Conversations among university colleagues on the topic of student course and faculty evaluations are typically animated and full of opinions, myths, war stories and frustrations. Almost every discipline within schools of business forms professional associations, hold conferences and publish journals focused only on teaching students in their discipline, not on organizational research within the discipline. Predictably, due to their self –interest, many articles appear in
such journals that focus, not on how to more effectively teach the discipline, but on how faculty teaching is evaluated.
Published studies of course and faculty evaluation by students generally fall into two separate but related areas: First, is the accuracy of perceptions by students on faculty performance and, second, are the sources of students’ perceptions about teaching effectiveness. The first area, accuracy of perceptions, often involves grading leniency as related positively to student evaluation, a commonly held perception among faculty.

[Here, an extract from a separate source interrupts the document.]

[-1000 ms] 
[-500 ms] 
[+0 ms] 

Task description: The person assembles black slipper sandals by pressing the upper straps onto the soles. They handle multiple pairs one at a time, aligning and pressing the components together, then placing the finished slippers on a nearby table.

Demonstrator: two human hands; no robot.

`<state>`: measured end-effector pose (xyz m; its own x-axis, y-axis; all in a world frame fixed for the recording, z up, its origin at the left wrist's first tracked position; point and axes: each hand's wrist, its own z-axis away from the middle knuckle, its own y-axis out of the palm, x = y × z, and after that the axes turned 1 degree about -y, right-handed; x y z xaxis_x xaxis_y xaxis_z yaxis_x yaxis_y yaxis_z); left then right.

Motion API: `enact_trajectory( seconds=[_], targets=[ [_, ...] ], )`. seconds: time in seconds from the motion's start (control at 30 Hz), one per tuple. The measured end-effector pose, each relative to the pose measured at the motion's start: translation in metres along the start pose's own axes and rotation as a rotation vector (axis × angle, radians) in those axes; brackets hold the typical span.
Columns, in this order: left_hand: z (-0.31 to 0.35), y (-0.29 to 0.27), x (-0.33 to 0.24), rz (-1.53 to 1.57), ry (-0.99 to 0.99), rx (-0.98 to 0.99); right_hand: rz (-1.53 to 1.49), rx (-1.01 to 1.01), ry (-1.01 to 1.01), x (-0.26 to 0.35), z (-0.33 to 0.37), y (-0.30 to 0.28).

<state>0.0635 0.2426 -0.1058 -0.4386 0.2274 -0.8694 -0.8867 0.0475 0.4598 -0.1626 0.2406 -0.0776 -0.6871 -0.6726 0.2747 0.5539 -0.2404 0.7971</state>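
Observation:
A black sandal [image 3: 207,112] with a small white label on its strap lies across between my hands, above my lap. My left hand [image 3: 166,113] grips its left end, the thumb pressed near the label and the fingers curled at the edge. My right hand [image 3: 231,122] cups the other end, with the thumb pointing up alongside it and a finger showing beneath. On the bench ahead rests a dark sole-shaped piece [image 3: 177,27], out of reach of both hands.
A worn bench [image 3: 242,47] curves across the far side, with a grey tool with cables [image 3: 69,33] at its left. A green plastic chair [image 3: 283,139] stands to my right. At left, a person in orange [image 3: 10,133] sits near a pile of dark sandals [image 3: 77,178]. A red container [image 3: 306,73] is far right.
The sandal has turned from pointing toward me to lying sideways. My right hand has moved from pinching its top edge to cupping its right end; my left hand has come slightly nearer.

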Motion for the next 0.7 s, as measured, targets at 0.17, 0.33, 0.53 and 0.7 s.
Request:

Cognitive dissonance theory, for example, suggests that students who expect poor grades rate instructor poorly to minimize psychological or ego threat. One study (Maurer, 2006) found support for cognitive dissonance as a significant variable affecting accuracy of student perceptions. Another such study (Heckert, Latier, Ringwald-Burton & Drazen, 2006), however, found that student perceived “effort appropriateness” was more
positively related to faculty evaluation than was simple expected grade. That is, students who extended effort, learned more, and who were subsequently rewarded, rated instructors more highly than simply expected grade could explain. The role of the scale used and a question’s
sequencing on the student evaluation form is another approach studied (Sedimeier, 2006). That author concluded both of these had significant effects on the accuracy or reliability of student evaluations. Participant ratings were strongly influenced by manipulating the polarity of the scale and sequencing of questions.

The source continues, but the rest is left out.